Each airport would be represented by a node, and information about the airports would be stored in the nodes' properties. For example, you could create a node for Auckland Airport in New Zealand with properties such as airport_code: AKL
and country: New-Zealand
.
A flight between two airports—that is, the relationship between two nodes—is represented by an edge. The edge's properties contain information about the flight. In this example, you could create an edge between the nodes for Auckland Airport and Brisbane Airport. The edge could have properties like airplane: 73H 388
and airline: Qantas
.
A node represents Auckland Airport, with its properties listed. An edge represents a flight from Auckland Airport to Brisbane Airport, with properties for airplane and airline.
In addition to the nodes for airports, you might create nodes for other related entities such as airport restaurants. You might choose to apply a label like Airport to the airport nodes and Restaurant to the restaurant nodes. The graph visualization diagram below shows a graph with several nodes, edges, properties, and labels.
A graph that represents airports, airport restaurants, and flights.
Graph databases started gaining popularity with the rise of big data to manage complex data relationships. They are now a significant part of applications like social networks, recommendation engines, and fraud detection. Below are some reasons why organizations choose a graph database over other options.
Because graph databases prioritize relationships and can directly navigate even complex ones, they excel in queries that require multiple levels or traversals. They allow you to query relationships between nodes to look for patterns and make predictions. In a world where making intelligent decisions and recommendations is becoming increasingly important, graph databases shine where traditional relational databases struggle.
Graph analytics is a technique of analyzing graph structure to provide data insights, patterns, and relationships between interconnected data elements. It involves using the connections between the nodes (entities) and their relationships (edges) to perform complex data analysis. Although some databases support graph-like queries, most traditional databases are not optimized for large-scale graph analytics.

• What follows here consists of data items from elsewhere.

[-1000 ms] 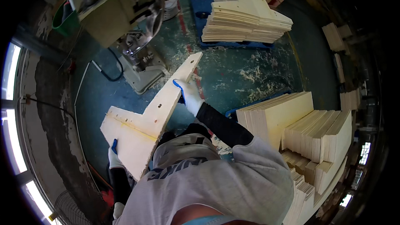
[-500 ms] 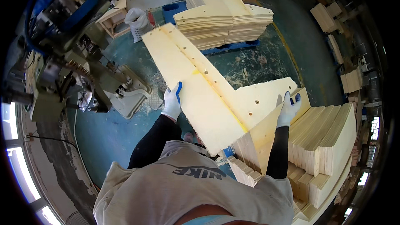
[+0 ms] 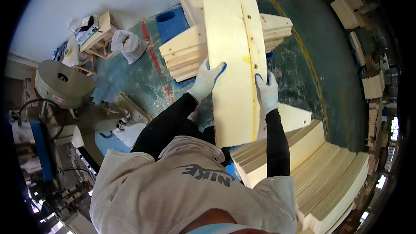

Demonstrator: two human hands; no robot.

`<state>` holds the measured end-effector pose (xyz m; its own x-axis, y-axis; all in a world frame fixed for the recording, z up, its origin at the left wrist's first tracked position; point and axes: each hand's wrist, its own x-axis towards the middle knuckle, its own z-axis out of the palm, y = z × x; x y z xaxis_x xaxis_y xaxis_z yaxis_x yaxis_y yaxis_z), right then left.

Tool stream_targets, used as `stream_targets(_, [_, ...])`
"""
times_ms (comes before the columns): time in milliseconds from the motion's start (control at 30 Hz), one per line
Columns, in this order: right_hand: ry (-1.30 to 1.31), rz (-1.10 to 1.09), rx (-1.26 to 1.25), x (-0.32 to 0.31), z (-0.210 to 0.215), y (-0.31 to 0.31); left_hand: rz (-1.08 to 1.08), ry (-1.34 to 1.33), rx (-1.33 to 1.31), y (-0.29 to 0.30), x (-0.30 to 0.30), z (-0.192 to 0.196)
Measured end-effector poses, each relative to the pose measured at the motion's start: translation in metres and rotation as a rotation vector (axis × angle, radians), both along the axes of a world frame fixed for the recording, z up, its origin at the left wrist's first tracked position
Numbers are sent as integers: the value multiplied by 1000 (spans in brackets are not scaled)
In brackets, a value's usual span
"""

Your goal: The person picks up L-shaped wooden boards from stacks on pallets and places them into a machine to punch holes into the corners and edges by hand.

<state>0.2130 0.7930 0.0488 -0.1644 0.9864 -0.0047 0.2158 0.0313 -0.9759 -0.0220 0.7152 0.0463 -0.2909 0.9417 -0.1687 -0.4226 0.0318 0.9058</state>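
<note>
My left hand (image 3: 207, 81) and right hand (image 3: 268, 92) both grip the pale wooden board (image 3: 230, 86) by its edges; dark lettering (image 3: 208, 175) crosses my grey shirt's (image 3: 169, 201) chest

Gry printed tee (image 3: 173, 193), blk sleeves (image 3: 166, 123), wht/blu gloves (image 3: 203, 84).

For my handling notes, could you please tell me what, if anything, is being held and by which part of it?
A pale wooden panel: the left hand grips its left edge, the right hand its right edge.
</note>
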Motion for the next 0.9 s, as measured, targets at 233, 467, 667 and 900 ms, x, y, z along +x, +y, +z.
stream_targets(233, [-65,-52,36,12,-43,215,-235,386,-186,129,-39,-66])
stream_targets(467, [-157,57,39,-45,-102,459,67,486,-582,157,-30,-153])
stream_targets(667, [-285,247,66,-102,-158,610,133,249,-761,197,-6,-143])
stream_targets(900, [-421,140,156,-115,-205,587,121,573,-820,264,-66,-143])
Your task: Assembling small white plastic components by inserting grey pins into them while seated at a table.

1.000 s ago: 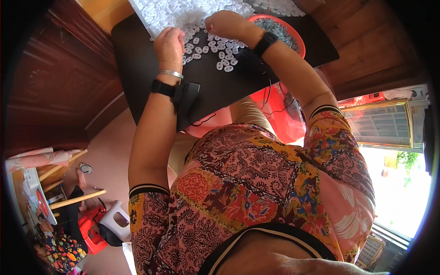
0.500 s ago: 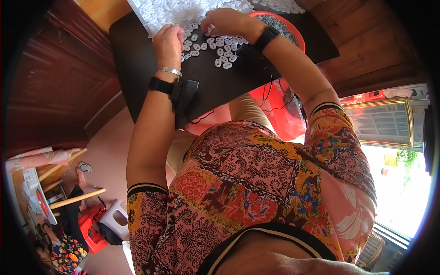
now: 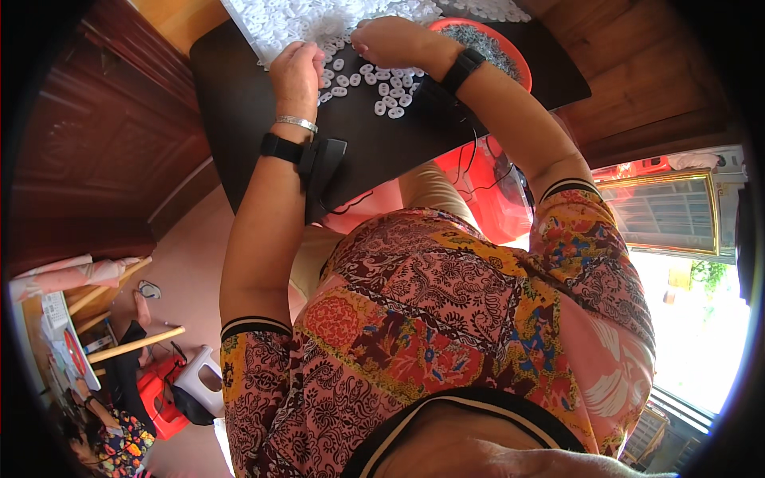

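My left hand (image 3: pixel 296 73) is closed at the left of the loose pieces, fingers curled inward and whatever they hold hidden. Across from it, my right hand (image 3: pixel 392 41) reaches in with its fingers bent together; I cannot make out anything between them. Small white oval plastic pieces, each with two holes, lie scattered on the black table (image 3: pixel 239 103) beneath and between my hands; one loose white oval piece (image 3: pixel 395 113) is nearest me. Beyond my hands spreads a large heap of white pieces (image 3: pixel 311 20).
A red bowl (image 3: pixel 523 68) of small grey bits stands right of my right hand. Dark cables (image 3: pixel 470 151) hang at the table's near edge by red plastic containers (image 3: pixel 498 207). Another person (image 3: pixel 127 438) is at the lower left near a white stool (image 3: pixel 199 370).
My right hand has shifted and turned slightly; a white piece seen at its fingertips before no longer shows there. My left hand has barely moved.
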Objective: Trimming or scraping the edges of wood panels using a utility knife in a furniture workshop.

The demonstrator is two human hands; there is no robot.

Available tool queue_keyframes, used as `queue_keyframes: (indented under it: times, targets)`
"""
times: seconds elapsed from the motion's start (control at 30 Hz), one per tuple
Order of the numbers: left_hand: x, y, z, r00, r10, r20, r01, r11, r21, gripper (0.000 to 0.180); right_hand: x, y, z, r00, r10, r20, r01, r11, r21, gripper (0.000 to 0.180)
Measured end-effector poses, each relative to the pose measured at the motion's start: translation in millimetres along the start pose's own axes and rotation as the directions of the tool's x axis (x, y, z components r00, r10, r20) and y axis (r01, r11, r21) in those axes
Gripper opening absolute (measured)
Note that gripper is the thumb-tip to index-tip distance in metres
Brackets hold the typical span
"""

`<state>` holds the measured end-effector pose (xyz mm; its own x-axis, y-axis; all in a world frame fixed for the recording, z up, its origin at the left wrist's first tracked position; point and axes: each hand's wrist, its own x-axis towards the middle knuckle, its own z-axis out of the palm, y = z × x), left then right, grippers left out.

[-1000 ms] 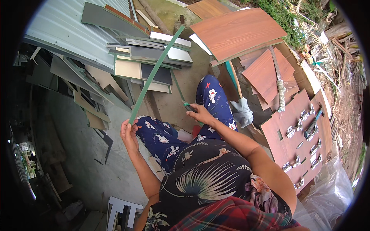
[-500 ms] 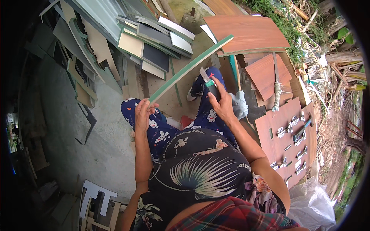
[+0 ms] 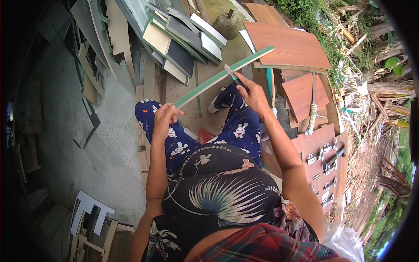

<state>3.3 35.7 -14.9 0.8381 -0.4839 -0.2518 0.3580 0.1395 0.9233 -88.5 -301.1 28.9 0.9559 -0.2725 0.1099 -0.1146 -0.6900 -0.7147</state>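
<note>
A long narrow strip of board (image 3: pixel 209 84), green along its face with a paler edge, slants up and to the right in front of my knees. My left hand (image 3: pixel 165 121) pinches its lower end between thumb and fingers. My right hand (image 3: pixel 253 94) is wrapped round the dark handle of a utility knife (image 3: pixel 236 79) with a green collar. The knife's blade lies against or just over the strip, right of its middle; whether it touches I cannot tell. The strip's far end reaches the edge of a brown wood-grain panel (image 3: pixel 288 43).
Stacked board offcuts (image 3: pixel 179 46) stand beyond my left knee, and tall cut panels (image 3: pixel 109 39) lean farther left. At the right, a brown board (image 3: pixel 321 153) carries several metal hinges and a hammer (image 3: pixel 334 160). A white T-shaped cutout (image 3: pixel 94 214) lies at lower left.
The knife has come up to the strip, its blade now at the strip instead of apart below it. The strip tilts less steeply, and the whole view has shifted slightly.
</note>
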Motion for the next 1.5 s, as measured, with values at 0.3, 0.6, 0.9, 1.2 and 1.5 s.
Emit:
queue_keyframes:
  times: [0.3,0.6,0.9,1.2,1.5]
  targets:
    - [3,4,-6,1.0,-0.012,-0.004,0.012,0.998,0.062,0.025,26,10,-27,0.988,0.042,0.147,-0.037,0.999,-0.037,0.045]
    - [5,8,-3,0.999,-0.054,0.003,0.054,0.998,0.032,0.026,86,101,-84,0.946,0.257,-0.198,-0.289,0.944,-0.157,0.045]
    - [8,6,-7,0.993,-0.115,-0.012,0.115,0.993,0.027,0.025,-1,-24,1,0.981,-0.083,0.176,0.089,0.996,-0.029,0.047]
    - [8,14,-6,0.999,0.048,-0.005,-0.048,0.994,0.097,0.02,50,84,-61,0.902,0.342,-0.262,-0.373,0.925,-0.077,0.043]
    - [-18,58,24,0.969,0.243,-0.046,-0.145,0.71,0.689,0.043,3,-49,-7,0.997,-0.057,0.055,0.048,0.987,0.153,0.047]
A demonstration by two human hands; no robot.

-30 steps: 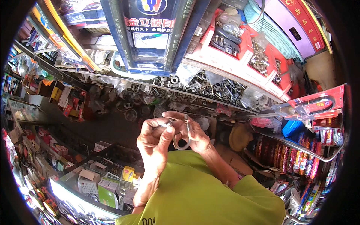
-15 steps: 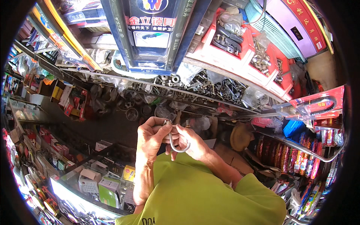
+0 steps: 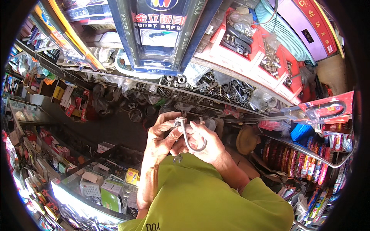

Most graph databases provide a flexible schema. This allows developers to easily make changes to their database as requirements inevitably change and evolve. Flexible schemas are hugely valuable for agile teams building modern applications.
Traditional databases usually struggle querying multiple levels of connected data due to the complex nature of joins, which results in deteriorating performance. A graph database is optimized to traverse and query relationships directly even for multiple levels of interconnected data.
MongoDB is a general-purpose document database. Since MongoDB stores data in documents, you can easily store and query in a graph structure. As shown in the diagram below, the document model is a superset of other data models including key-value, relational, objects, graph, and geospatial.
Documents are a superset of all other data models.
MongoDB has a $graphLookup
aggregation pipeline stage for querying graphs. $graphLookup
is ideal for traversing graphs, trees, and hierarchical data. Keep in mind that $graphLookup
may not be as performant or provide the full graphing algorithm capabilities that a standalone graph database does.
If your application will be frequently running graphing queries, consider coupling your MongoDB database with a graph database. Note that coupling databases introduces significant complexity into your architecture, requiring you to keep data in sync between two distinct systems as well as use different languages to query them. Therefore, if your requirement for graph queries can be served by the capabilities that are built into MongoDB, you may be better off keeping everything together in one place and using a single API to interact with your data.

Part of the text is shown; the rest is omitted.